Je ne décrirai point les tristesses et les joies du retour du roi Jean, ni l’état déplorable dans lequel il retrouvait son Paris et son royaume. Le départ de Calais avait été marqué d’une séparation touchante. Deux fils du roi, Louis, comte d’Anjou, et Jean, comte de Poitiers, allaient prendre dans la captivité la place de leur père et de leur jeune frère Philippe. Ils étaient, avec d’autres membres de la famille royale et un certain nombre de grands barons, les otages livrés aux Anglais, à défaut d’hypothèque territoriale, pour la sûreté de la dette énorme contractée envers eux, et qu’on estime à 250 millions de notre monnaie actuelle. Ils partaient résignés ; mais ces joyeux enfans de la France n’échangeaient point sans regret le soleil de leur pays contre les brumes d’Albion. Les provinces abandonnées aux Anglais montraient aussi une grande désolation, les unes, comme celles des Pyrénées, alléguant qu’elles ne faisaient qu’un avec la France depuis Charles le Grand, et que par droit le roi ne les pouvoit quitter, — les autres ne se voulant pour rien accorder à devenir anglaises. Toutes obéirent cependant aux instances affectueuses du roi Jean, par qui elles eussent aimé mieux, disaient-elles, être taillées tous les ans de la moitié de leur chevance que de passer sujettes aux mains étrangères. Le roi Jean, étant arrivé à Saint-Denis, s’y arrêta le 11 décembre 1360 ; il manda au roi de Navarre d’y venir le joindre, et, pour lui donner ses sûretés, lui envoya des otages. Le roi de Navarre se rendit auprès du roi en lui ramenant les otages, et jura sur le corps du Christ que dorénavant il se conduirait en fils affectueux et en fidèle sujet. Le roi jura de son côté qu’il lui serait bon père et seigneur. Le jour suivant, qui fut le 13 décembre, le roi fit son entrée à Paris, où il fut reçu avec de grands honneurs. La commune lui fit présent d’une vaisselle d’argent du poids de 1,000 marcs, et, après quelque repos, le roi reprit en main le gouvernement du royaume. Il eut beaucoup à faire pour y rétablir la police et la sûreté, déjà profondément troublées par les routiers, auxquels se réunirent en plus les grandes compagnies des soldats licenciés, autant anglais que français, qui ne pouvaient se résoudre à rentrer dans leurs foyers. Cette plaie fut la désolation de l’époque.

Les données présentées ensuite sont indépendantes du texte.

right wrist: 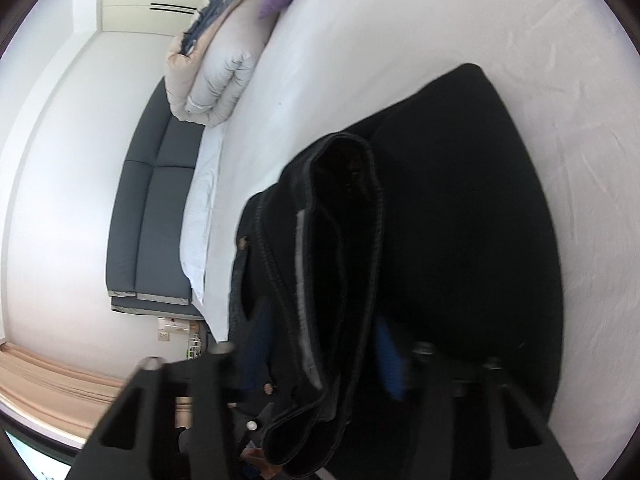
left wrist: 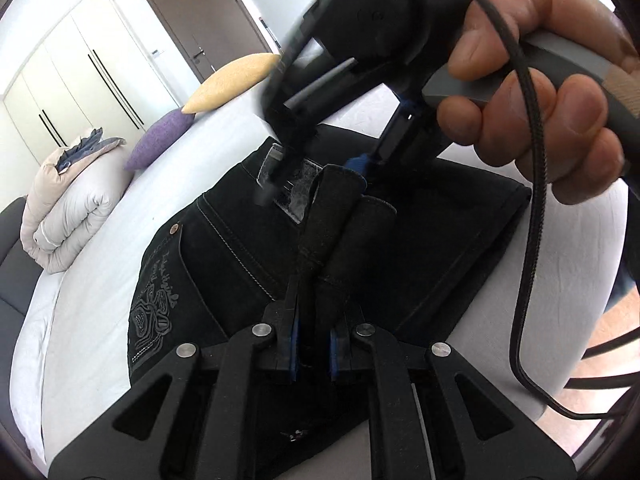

Quelques compensations politiques s’offrirent au malheureux roi. Le 21 septembre 1361 s’éteignait, au château de Rouvre, près Dijon, le jeune Philippe, âgé de quatorze ans, dernier duc de la première maison de Bourgogne. Le roi Jean réunit ce grand et puissant duché à la couronne, par le droit du sang, comme plus proche parent, parce qu’il était fils de Jeanne de Bourgogne, sœur du duc Eudes, grand-père du jeune duc Philippe de Rouvre ; mais, par un entraînement paternel que payèrent bien cher ses héritiers, il annula lui-même le bienfait de cette réunion en concédant deux ans après le domaine de ce duché à Philippe le Hardi, son quatrième fils (2 septembre 1363), à titre d’apanage réversible à la couronne, faute d’hoirs mâles. La critique est désarmée par la lecture des lettres patentes d’un acte de si grande conséquence : attendu, y est-il dit, que Philippe notre fils s’est intrépidement exposé au péril de la mort à nos côtés à la bataille de Poitiers, qu’il y a fait bravement son devoir, qu’il y a été blessé, fait prisonnier et retenu quatre ans en captivité avec nous[24]. Le chagrin que lui donnait un autre de ses fils à ce moment n’a pas été sans influence peut-être sur cette détermination, source imprévue de si grands périls pour la monarchie[25].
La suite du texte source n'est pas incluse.